Cinta Itu Tak Pernah Terlalu Jauh

4:09 PM



Gambar di atas diambil dua tahun lalu. Tepat di hingar perayaan hari kasih sayang, aku bersama beberapa manusia yang bisa kamu lihat wajahnya ada di sana menepi untuk menyusun sebuah rencana.

Kami tergabung dalam sebuah komunitas pendampingan warga miskin dan terpinggirkan di Jogja. Kami membuat rencana untuk bagaimana membagi kasih yang kami punya kepada anak-anak dari warga miskin itu. Namun, bukan itu yang ingin aku ceritakan kepadamu.

Ini soal cinta.

Sebagaimana yang kamu tahu, hari itu aku juga sebenarnya merasakan bahwa rasa sayang yang aku punya sedang tumbuh dan lucu-lucunya. Lihatlah pada sosok perempuan yang sedang membuka mulutnya lebar-lebar. Cantikkan?

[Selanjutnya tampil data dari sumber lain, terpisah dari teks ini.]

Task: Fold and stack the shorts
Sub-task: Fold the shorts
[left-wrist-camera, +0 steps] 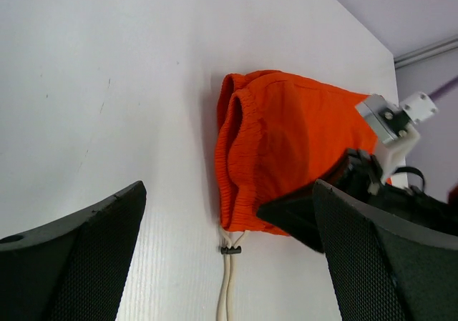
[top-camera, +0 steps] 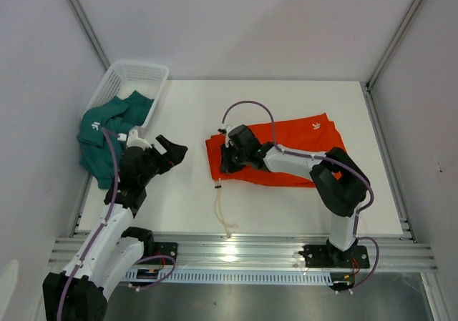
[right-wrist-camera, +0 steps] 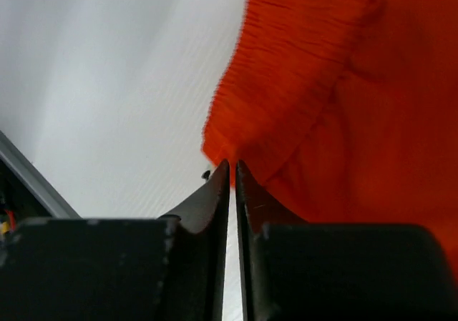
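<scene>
Top external view: right gripper (right-wrist-camera: 232, 167) low on the orange shorts (top-camera: 300, 139), left gripper (top-camera: 172, 149) spread wide and empty.
Nearest, a white drawstring (top-camera: 220, 206) trails from the waistband toward the near edge of the desk (top-camera: 186, 199). The orange shorts lie flat right of the desk's middle, waistband to the left. The right gripper's fingers stand almost together at the waistband's near corner; I cannot tell whether they pinch cloth. Farther left, the dark teal shorts (top-camera: 100, 131) lie crumpled at the left edge, spilling from the white basket (top-camera: 136, 74) in the far left corner.
</scene>
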`<control>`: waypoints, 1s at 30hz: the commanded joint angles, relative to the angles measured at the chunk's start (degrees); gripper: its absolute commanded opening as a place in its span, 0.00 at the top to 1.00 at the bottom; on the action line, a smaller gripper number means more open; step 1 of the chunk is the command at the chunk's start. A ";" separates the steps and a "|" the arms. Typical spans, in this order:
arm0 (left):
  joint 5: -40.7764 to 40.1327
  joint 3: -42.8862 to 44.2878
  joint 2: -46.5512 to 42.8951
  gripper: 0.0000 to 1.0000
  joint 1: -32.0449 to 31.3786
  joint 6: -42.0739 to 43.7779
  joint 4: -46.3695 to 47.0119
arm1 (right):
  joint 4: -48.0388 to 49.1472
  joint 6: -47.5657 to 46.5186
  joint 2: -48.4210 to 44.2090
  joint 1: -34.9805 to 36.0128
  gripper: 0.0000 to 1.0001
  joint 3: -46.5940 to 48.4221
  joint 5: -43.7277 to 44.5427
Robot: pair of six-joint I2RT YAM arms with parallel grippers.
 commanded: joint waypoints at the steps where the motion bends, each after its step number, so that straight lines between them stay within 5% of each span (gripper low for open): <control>1: -0.13 0.75 -1.10 0.01 0.53 0.74 -1.91 | 12.89 6.28 3.29 -5.93 0.93 -4.95 -14.09; 5: -0.04 -0.48 -1.36 0.01 0.53 0.74 -1.29 | 21.22 13.32 7.51 -9.64 0.94 -7.88 -23.98; 13: 1.10 -0.74 -1.27 0.01 0.53 0.74 -0.32 | 9.27 10.52 9.64 -10.17 0.94 -4.36 -19.60; 21: 0.22 -1.18 -1.01 0.01 0.53 0.74 -0.32 | -9.08 0.07 0.14 -1.76 0.52 5.02 3.73; 25: -0.66 -0.83 -2.06 0.01 0.53 0.74 -1.82 | -14.20 -3.54 0.14 4.06 0.39 9.34 17.64; 30: -1.71 1.88 -3.29 0.01 0.62 1.79 -6.64 | -15.17 -6.88 1.28 7.23 0.37 10.14 25.66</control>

Iyaa. Dialah perempuan yang aku suka. Perempuan yang membuat hatiku tertambat pada tidak hanya pada cantik yang ada padanya. Tapi pada tutur, polah, perilakunya.

Aku begitu gembira ketika ternyata perempuan itu tidak menunjukkan tanda-tanda penolakkannya. Tapi di hidup kamu tahu, kegembiraan selalu datang bersama keruwetan.

Berbulan-bulan setelah gambar ini diambil, aku menyatakan bahwa aku punya rasa yang lebih kepadanya. Namun, ternyata dia tidak demikian. Bahwa yang ia tunjukkan kepadaku tak lebih karena aku hanya teman dan harus tetap berada di zona itu. Iya, singkat kata dia tidak bisa memenuhi permintaanku untuk menjadikannya ratu di hatiku.

Aku berantakan mendengar jawaban itu. Aku kacau. Atau lebih tepatnya patah hati. 

Berberapa pekan setelahnya, perangai perempuan itu sempat berubah dan itu sangat menambah kegusaran hatiku. Sebegitukah cinta yang kuupayakan melukainya? 

Pikiranku kalut. Aku tak pernah lagi percaya bahwa cinta selalu membawa luka. Aku tak pernah mau percaya lagi bahwa mencintai adalah sebenar-benarnya hal yang paling menyenangkan untuk dilakukan.

Dan selama satu setengah tahun lamanya aku menabung keyakinan ini.

Maret tahun lalu, keyakinan ini mulai terbantahkan. Coba lihat perempuan berkacamata dengan rambut bergelombang yang berdiri di sampingku. Perempuan ini awalnya penasaran bagaimana aku dan si perempuan dengan mulut terbuka lebar yang dikenal sangat dekat denganku berubah menjadi sedemikian abu-abu.

Kepadanya tanpa ada intensi apa-apa aku ceritakan dan tentunya dalam versiku karena sampai saat ini pun aku tak pernah tanya kenapa atau mengapa si perempuan dengan mulut terbuka itu berlaku demikian.

Tak kusangka, dari cerita itu aku dan perempuan berambut ombak malah semakin sering bertemu. Pertemuan demi pertemuan ini kemudian membuatku semakin nyaman berbagi cerita bersamanya. Dan ia pun demikian, setidaknya itulah yang aku rasa. 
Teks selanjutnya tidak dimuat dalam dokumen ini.